In the data below, find the line that contains "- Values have" and the line that contains "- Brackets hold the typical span". Copy both, plus every line between them, exactly.
(GIVEN INFORMATION begins)
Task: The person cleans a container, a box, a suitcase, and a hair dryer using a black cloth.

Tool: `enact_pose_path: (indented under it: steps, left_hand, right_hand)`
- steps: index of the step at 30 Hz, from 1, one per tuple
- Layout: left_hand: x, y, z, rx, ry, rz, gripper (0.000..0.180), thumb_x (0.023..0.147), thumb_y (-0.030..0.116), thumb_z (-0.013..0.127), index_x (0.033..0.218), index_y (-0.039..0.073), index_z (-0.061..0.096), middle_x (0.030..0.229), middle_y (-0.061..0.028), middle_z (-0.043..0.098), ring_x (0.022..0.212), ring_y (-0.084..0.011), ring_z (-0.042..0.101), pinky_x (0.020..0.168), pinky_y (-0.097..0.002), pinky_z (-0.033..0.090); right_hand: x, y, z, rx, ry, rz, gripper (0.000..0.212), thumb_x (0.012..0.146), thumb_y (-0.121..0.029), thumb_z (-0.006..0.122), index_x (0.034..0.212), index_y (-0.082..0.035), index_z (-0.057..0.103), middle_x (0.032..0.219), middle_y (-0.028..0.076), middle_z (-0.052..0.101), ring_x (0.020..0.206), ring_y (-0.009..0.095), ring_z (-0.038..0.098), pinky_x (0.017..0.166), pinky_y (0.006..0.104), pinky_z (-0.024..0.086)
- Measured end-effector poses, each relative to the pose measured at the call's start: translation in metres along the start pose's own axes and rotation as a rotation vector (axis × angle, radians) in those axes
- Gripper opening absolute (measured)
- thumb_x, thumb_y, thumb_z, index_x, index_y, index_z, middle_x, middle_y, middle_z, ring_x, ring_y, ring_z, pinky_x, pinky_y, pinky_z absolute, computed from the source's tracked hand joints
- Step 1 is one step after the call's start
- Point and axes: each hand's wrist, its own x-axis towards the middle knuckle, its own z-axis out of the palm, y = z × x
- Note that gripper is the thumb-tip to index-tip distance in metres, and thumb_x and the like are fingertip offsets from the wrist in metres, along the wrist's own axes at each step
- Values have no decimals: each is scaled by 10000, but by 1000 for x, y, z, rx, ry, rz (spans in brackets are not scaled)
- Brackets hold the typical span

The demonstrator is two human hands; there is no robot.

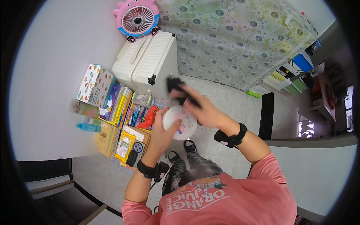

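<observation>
My left hand (167, 129) grips a round white tub (183, 129) from the side, with its thumb pressed across the printed top. How deep the tub is I cannot tell. Just above its rim, my right hand (202, 108) is closed on a black cloth (176, 86), which is smeared by motion. The cloth bunches up beyond the fingers, and a strip of it lies along them. Dark bands with small boxes circle both wrists. Left of the left hand, a red plastic bag (149, 117) lies beside several pens (138, 115) on the small table.
The small table also bears upright books (119, 105), a patterned tissue box (96, 86), a blue bottle (89, 127), a yellow packet (125, 146) and a phone (138, 147). Behind stand a white suitcase (161, 60) and a pink fan (138, 18). A patterned cloth cover (228, 41) hangs at the back.
</observation>
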Motion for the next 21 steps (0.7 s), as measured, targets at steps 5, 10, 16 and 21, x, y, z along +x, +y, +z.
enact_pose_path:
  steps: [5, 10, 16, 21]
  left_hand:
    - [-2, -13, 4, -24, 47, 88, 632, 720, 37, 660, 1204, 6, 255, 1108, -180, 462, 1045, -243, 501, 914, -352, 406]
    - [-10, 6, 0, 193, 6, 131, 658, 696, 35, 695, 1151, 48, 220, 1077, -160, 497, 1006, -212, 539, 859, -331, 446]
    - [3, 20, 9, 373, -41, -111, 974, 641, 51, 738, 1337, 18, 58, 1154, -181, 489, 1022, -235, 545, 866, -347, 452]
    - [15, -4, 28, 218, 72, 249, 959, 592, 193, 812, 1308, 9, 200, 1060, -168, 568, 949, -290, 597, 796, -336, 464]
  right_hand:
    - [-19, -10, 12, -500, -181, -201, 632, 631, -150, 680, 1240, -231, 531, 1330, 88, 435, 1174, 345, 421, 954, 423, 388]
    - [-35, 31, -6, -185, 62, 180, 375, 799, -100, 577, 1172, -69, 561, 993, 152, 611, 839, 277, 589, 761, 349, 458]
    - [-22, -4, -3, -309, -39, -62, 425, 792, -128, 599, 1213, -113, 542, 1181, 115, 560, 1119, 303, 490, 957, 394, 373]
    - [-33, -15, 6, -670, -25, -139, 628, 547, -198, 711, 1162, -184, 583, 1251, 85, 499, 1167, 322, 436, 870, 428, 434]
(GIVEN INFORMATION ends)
EXERCISE RESPONSE
- Values have no decimals: each is scaled by 10000, but by 1000 for x, y, z, rx, ry, rz (spans in brackets are not scaled)
- Brackets hold the typical span

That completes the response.